Earnhardt Jr. comes up short at Martinsville
March 31, 2014, Kenny Bruce, NASCAR.com
At one point, Earnhardt Jr. seemed to be catching race leader Kurt Busch and second-place Jimmie Johnson; the traffic, the lack of laps remaining and the small differences in how close the three cars were from a competitive standpoint negated any serious bid for the lead.
Instead, he finished third, his No. 88 Hendrick Motorsports Chevrolet surviving on a day when many others did not. He’s back atop the points standings, and has now finished third or better in four of this year’s six races.
The winning driver at Martinsville earns a grandfather clock. Earnhardt Jr. is still searching for his first.
"You couldn't run any harder with the wear we had on the tires," Earnhardt Jr., who led three times for 25 laps, said. “You just couldn't afford to. You saw how the 20 car and the 18 car (of Joe Gibbs Racing teammates Matt Kenseth and Kyle Busch), those guys would run real hard at the lead early in the race, and they set an example for the rest of us to watch out and be easy on that left‑rear tire ... it just goes away like a snap.

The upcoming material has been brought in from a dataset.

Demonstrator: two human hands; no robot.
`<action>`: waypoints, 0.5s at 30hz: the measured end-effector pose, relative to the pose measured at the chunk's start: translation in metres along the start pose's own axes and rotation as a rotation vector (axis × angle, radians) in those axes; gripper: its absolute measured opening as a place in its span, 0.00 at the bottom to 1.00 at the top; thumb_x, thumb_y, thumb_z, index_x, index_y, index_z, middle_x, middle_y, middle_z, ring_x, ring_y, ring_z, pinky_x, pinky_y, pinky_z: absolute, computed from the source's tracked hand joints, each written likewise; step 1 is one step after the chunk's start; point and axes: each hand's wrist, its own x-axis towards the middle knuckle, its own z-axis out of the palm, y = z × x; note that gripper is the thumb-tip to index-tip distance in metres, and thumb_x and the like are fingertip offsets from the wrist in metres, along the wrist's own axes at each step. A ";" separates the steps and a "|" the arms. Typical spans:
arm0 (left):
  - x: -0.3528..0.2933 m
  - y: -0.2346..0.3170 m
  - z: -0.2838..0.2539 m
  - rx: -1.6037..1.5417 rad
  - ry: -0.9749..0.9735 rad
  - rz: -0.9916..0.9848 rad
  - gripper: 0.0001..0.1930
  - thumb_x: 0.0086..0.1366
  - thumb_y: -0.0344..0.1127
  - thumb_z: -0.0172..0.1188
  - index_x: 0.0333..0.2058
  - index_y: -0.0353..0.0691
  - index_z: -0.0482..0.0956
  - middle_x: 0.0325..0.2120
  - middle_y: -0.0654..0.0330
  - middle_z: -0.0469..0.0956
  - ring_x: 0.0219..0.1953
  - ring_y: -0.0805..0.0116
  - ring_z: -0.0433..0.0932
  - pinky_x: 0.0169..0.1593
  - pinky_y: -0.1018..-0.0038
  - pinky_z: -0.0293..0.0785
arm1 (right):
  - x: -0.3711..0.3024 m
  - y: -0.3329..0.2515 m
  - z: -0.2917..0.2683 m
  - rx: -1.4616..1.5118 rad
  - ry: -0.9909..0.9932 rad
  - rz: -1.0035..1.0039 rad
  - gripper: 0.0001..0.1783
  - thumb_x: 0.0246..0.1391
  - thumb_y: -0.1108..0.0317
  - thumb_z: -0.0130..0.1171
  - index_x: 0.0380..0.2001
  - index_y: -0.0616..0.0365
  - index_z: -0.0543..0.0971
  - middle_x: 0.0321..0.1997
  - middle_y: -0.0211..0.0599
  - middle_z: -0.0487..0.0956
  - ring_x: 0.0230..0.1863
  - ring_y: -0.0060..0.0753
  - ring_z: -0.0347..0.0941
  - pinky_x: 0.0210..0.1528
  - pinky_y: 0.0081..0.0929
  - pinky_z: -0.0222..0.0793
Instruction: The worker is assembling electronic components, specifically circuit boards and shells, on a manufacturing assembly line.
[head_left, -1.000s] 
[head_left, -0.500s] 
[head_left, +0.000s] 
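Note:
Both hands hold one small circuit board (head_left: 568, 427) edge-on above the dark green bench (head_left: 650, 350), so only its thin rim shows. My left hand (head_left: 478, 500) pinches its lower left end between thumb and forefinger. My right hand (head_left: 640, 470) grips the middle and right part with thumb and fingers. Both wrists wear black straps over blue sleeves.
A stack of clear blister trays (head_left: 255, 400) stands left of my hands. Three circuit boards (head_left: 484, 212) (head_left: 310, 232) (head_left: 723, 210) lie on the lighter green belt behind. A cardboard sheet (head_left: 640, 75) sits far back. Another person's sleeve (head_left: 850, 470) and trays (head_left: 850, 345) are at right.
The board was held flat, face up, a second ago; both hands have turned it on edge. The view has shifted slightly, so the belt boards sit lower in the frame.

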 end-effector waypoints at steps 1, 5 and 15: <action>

"I couldn't afford to run any harder if I wanted to be competitive on the end of these runs. ... None of the runs went past 80 laps, but typically we see a good long run in the middle of the race, and we were just ready for that."
Earnhardt Jr. had qualified 26th, worked his way toward the front shortly before halfway, then stayed out under a round of caution-flag stops to inherit the lead. He was able to remain out front for a bit, but eventually fresher tires would win out.
Toward the end of the race, after all the leaders had pitted with less than 40 laps remaining, everyone had fresh tires. It was time to go.
"Inside of 38 laps to go I thought everybody was going to go like hell, and we all did and ended up running third," he said. "I think the two guys (Busch and Johnson) in front of me were -- I was losing my car pretty fast there the last five laps so I didn't have anything else to get there.
"I got a couple lapped guys gave me the outside instead of the inside. That's their right, but that cost me a little time and maybe some wear and tear on my tires. I thought when we passed the 22 (Joey Logano) we might be able to roll up there and get in the middle of the race for that win, but no, those guys' cars, they were pretty good."
Patience, he said, was the key. "When guys were faster, I just let them go and just sat there," he said.
"I was real patient all day in saving the left rear (tire) and just waiting until the end (to) see where we'd be. We had good track position."